Ich sitze im Wartezimmer meines Zahnarztes, als es an der Praxistür klingelt und eine Chinesin hereinkommt, kaum anderthalb Meter groß und ungefähr in meinem Alter. Am Empfangstresen fragt sie die Arzthelferin, ob sie wohl ihren Zahn wiederhaben könne. Den habe sie vorhin vergessen.

Hier im Wedding kommen manchmal auch Notfälle herein, die sich an Hunden oder Kronkorken die Zähne ausgebissen haben; die Helferin wirkt daher kaum erstaunt. Da müsse sie mal schauen, einen Moment, den habe man sicher weggeschmissen, aber eventuell ließe sich da trotzdem noch was machen, „nehmen Sie bitte so lange Platz“.

Die Patientin setzt sich, und ich frage sie neugierig, wozu sie den Zahn brauche. Es ist ein sonniger und nicht zu kalter Novembertag, einer dieser wenigen, ganz speziellen Tage, da alle Leute irgendwie netter und aufmerksamer wirken; das liegt in der Luft und pflanzt sich fort, eine alle Bedenken brutal niederwalzende Lawine der Achtsamkeit.

Entsprechend freundlich reagiert sie auf mein Interesse. Natürlich hätte sie genauso gut denken können: geht den doch nichts an, das kapiert der eh nicht, und dann diffamiert er am Stammtisch exotistisch unsere Sitten. Ich könnte ihr das kaum verübeln, in der Beziehung hat sie bestimmt schon negative Erfahrungen gesammelt. Doch sie verhilft mir gern zur Erleuchtung. Mit vor der Brust zusammengelegten Händen und leichter Verbeugung mimt sie einen religiösen Akt und erklärt, ihre Mutter habe das schon so gemacht und sie selbst – an dieser Stelle bin ich mir nicht sicher, denn ihr Deutsch ist nur etwa hundertmal besser als mein Chinesisch – gebe wiederum ihre Zähne an ihre Tochter weiter.
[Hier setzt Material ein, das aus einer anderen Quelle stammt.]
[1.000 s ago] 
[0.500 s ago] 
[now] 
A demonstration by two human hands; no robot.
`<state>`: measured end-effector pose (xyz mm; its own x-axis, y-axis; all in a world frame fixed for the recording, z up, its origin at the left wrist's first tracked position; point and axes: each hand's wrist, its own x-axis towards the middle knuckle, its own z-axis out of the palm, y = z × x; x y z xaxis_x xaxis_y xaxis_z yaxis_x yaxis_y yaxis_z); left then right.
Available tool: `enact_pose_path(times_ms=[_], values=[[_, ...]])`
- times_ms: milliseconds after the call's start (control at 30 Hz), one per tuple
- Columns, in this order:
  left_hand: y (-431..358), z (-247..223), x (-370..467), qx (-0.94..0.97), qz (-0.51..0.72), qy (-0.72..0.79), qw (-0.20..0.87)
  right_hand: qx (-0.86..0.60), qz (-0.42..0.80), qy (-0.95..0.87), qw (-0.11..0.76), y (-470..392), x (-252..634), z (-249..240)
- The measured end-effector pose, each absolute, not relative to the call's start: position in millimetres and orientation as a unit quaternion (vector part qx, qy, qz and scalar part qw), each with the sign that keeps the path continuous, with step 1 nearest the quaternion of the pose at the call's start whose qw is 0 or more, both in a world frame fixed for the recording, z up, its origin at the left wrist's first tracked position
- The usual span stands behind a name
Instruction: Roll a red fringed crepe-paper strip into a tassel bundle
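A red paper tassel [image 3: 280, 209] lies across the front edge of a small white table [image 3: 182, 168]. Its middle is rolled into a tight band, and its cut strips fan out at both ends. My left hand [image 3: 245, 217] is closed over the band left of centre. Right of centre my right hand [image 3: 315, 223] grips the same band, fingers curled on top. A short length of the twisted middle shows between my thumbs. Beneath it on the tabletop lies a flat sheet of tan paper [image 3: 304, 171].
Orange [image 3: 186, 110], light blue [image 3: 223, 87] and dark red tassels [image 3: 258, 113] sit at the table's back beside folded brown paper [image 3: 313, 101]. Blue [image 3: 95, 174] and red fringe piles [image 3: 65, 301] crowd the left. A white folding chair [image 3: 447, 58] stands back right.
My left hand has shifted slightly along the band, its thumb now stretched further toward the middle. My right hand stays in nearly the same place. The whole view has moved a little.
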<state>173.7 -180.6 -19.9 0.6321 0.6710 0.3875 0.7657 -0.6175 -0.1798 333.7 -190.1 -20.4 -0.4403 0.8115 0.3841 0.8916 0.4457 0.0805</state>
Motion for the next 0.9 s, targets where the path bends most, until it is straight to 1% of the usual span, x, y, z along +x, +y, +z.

Ich sage, ich hoffte, dass der Zahn noch da sei. Das ist zwar leider keine echte Empathie; über die verfüge ich nicht. Ich kann mich schwer in andere Menschen einfühlen, und es ist mir in Wahrheit scheißegal, ob sie hier ihren Zahn wiederkriegt oder nicht. Aber ich habe mir im Laufe der Zeit antrainiert, roboterhaft eine Art Mitgefühl zu faken – ich behaupte ja, das machen viele so. Durch lebenslange Beobachtung meiner Mitmenschen habe ich ein ganz gutes Gespür dafür erworben, wann so eine pseudozugewandte Floskel passen könnte. Und im Gegensatz zu früher, als ich stets nur lachen konnte, wo andere weinten, möchte ich heute, dass sich die Leute mit mir wohlfühlen und ich auf diesem Wege vielleicht auch ein bisschen.
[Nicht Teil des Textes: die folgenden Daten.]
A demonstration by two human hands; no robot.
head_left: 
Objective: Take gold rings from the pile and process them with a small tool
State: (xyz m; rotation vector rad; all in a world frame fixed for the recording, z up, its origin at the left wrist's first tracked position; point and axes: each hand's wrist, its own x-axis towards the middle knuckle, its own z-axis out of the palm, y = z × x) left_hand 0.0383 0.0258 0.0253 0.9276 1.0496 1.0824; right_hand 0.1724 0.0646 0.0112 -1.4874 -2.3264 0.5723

Wenn sich nun der Zahn nicht finden lässt? „Ach, das wäre auch nicht schlimm“, sagt die Frau fröhlich. Sie habe ja noch genug andere Zähne. Das finde ich schon sehr flexibel. Alles kann, nichts muss. Super. Andere Religionen als dieser Zahnfeekult oder Zahn-Buddhismus hätten wahrscheinlich wieder auf die altbekannt verbissene Tour reagiert: „Nein, es muss unbedingt dieser Zahn sein, Auge um Auge, Zahn um Zahn – brüll, zeter – stirb, ungläubiger Hund, du hast meinen heiligen Zahn gestohlen und besudelt, nun ist mein Glaube entehrt, der große Löwenzahn zürnt und meine Sippe ist bis ins tausendste Glied verflucht“, und hätte – zündel, mordbrenn, knister, hack – die Zahnarztpraxis mit Feuer und Schwert dem Erdboden gleichgemacht. Denn das scheint mir neben dem immanenten Frauenhass und den nekrophilen Schwurbelmärchen ein Hauptproblem der großen Glaubensrichtungen zu sein: der notorisch unentspannte Umgang mit unerwarteten Störungen der eigenen Religionsausübung.

Hier aber sorgt das gute Karma für den gerechten Lohn, denn der Zahn ist tatsächlich noch da.